Also in 1834 he was on the list of Gentlemen
to whom the Court of Examiners granted
Certificates of Qualification to the
Apothecaries Hall. (125)
In February 1836 Robert
Whitmore Clarke, Assistant-Surgeon of the
Royal Navy was appointed to the Haslar
Hospital (132). In December 1836 he was
appointed Assistant-Surgeon to the Opossum
(126)
He was Surgeon at the
Greenwich Hospital in 1843 and gave evidence
at an inquest in November of that year (127)

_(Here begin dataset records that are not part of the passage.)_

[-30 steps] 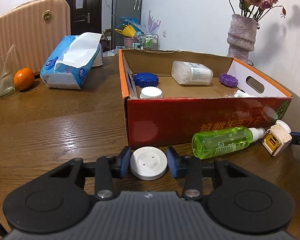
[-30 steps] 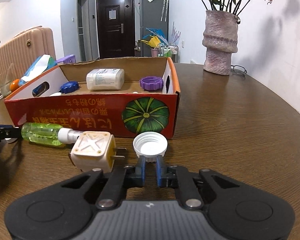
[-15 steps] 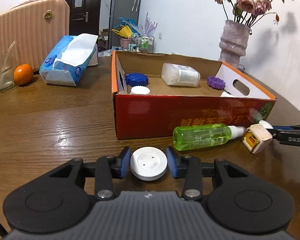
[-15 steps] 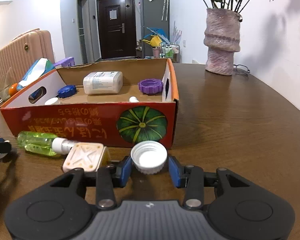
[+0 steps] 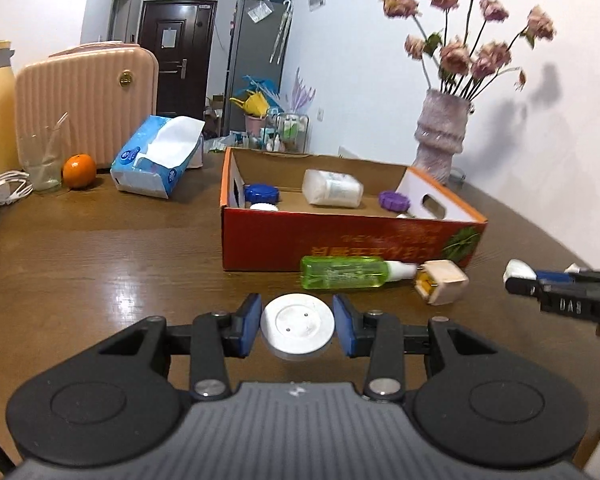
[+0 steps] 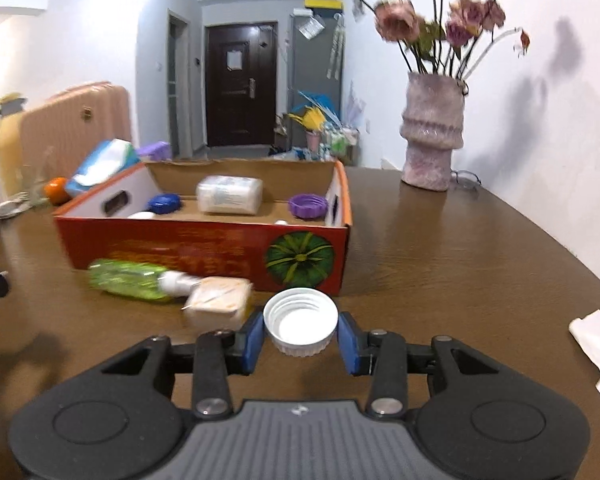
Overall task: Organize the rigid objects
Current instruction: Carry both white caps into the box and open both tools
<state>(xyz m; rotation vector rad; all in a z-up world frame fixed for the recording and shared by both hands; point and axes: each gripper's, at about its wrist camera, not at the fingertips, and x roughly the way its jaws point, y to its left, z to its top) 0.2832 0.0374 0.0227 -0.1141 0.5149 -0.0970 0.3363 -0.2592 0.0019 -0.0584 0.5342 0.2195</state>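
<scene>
My left gripper point(image 5: 298, 326) is shut on a flat white round lid point(image 5: 298, 330) and holds it above the wooden table. My right gripper point(image 6: 300, 338) is shut on a white threaded bottle cap point(image 6: 300, 326), open side up, also lifted; it shows at the right of the left wrist view point(image 5: 540, 282). A red cardboard box point(image 5: 340, 240) point(image 6: 204, 248) stands ahead and holds a white bottle point(image 5: 332, 188), a blue cap point(image 5: 262, 193), a purple cap point(image 5: 394, 201) and a white cap point(image 5: 264, 208). A green spray bottle point(image 5: 344, 273) point(image 6: 130, 280) and a cream plug adapter point(image 5: 442, 282) point(image 6: 220, 304) lie in front of the box.
A vase of dried roses point(image 5: 442, 136) point(image 6: 432, 136) stands behind the box at the right. A tissue pack point(image 5: 156, 156), an orange point(image 5: 79, 171), a glass point(image 5: 42, 160) and a pink suitcase point(image 5: 86, 100) are at the far left. A white tissue point(image 6: 598, 344) lies at the right.
Both grippers have risen and pulled back from the box. The right gripper opened, closed around the white cap, and now carries it off the table. The left still holds its lid.
</scene>
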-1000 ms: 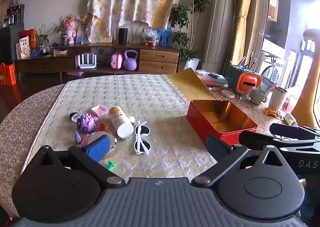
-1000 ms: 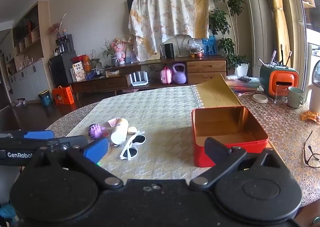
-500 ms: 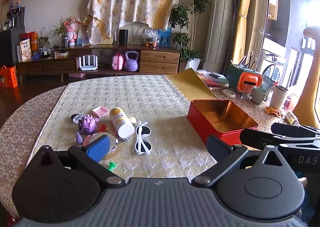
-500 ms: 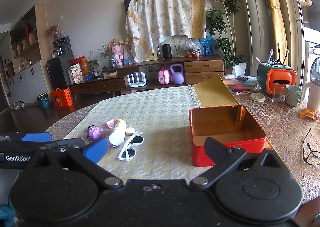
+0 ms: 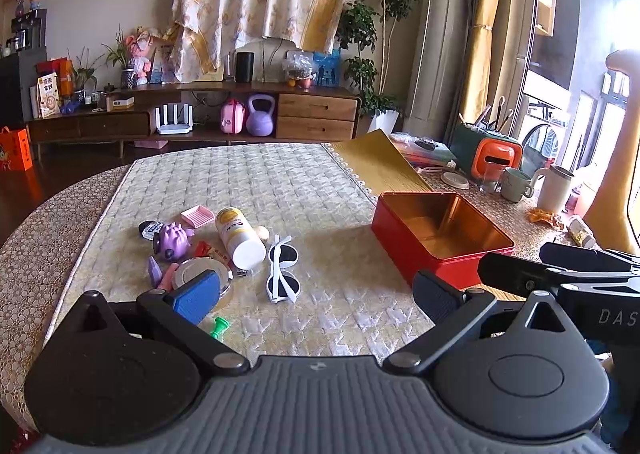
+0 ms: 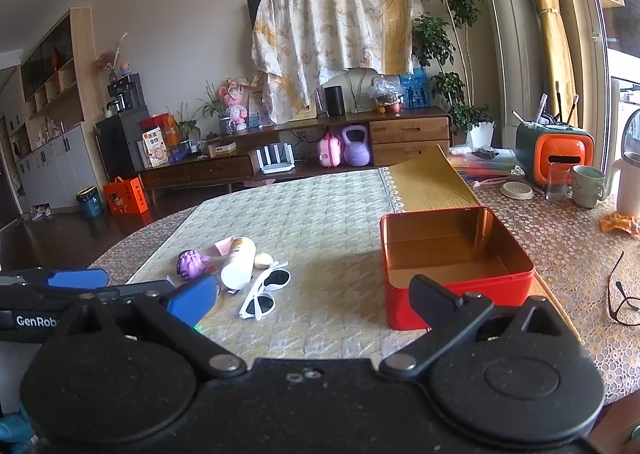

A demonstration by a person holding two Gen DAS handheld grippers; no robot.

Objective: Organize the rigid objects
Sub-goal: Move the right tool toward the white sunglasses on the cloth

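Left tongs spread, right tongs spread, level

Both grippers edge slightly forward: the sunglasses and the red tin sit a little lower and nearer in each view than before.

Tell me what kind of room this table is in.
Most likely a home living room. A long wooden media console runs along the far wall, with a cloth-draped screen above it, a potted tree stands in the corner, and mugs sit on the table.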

He was promoted to Surgeon in the Royal Navy
on 7 September 1844 (The
Navy List), and in 1845 was appointed
Surgeon to the
Grecian.
Robert Whitmore Clarke was
employed as Surgeon Superintendent on the
Baretto Junior in 1850 and kept a
Medical Journal commencing 23 March 1850.
The Courier (Tas)
reported that the Baretto Junior
(Captain Huggins) shipped 190 female prisoners
at Woolwich; three died on the passage out and
one threw herself overboard. There were also
22 children embarked, two of whom died. There
was one birth. Matrons employed for the voyage
were Miss Gowland and Miss S. Gowland. The
ship experienced a terrifying hurricane at
midnight on the 10th July. The scene below
decks was described by the surgeon - the
situation was very sad; several seas having
forced themselves down between decks, many of
the poor women thought their last hour was
come; the least frightened among them,
under the direction of the Surgeon, baling and
swabbing the water up with great industry,
although they were thrown and bruised about by
the heavy rolling of the ship. Read the rest
of the entry
here. The Baretto Junior arrived in
Van Diemen's Land on 13th April 1850.
A son, William Martin
Clarke was born to Robert and Margaret Clarke
in 1850 (Baptised in May at Greenwich). Robert
is not included in the Uk Census of 1851
residing at 31 Edward Street, East Greenwich.
Margaret resides there with their two young
children William (age 1) and Margaret (age 5).
They have two servants.
He was employed as Surgeon
Superintendent on the convict ship
John William Dare from Dublin in 1852.
The John William Dare departed Dublin 28
December 1851 and arrived in Hobart on 22 May
1852 with 169 female convicts, 8 adult
passengers and 7 children. Three prisoners and
two children died on the voyage.
In
Melville's Directory of Kent in 1858 his
address was Laurel Place, South Street,
Greenwich. and in the Medical Register of 1868
his date of Registration is 1 January 1859.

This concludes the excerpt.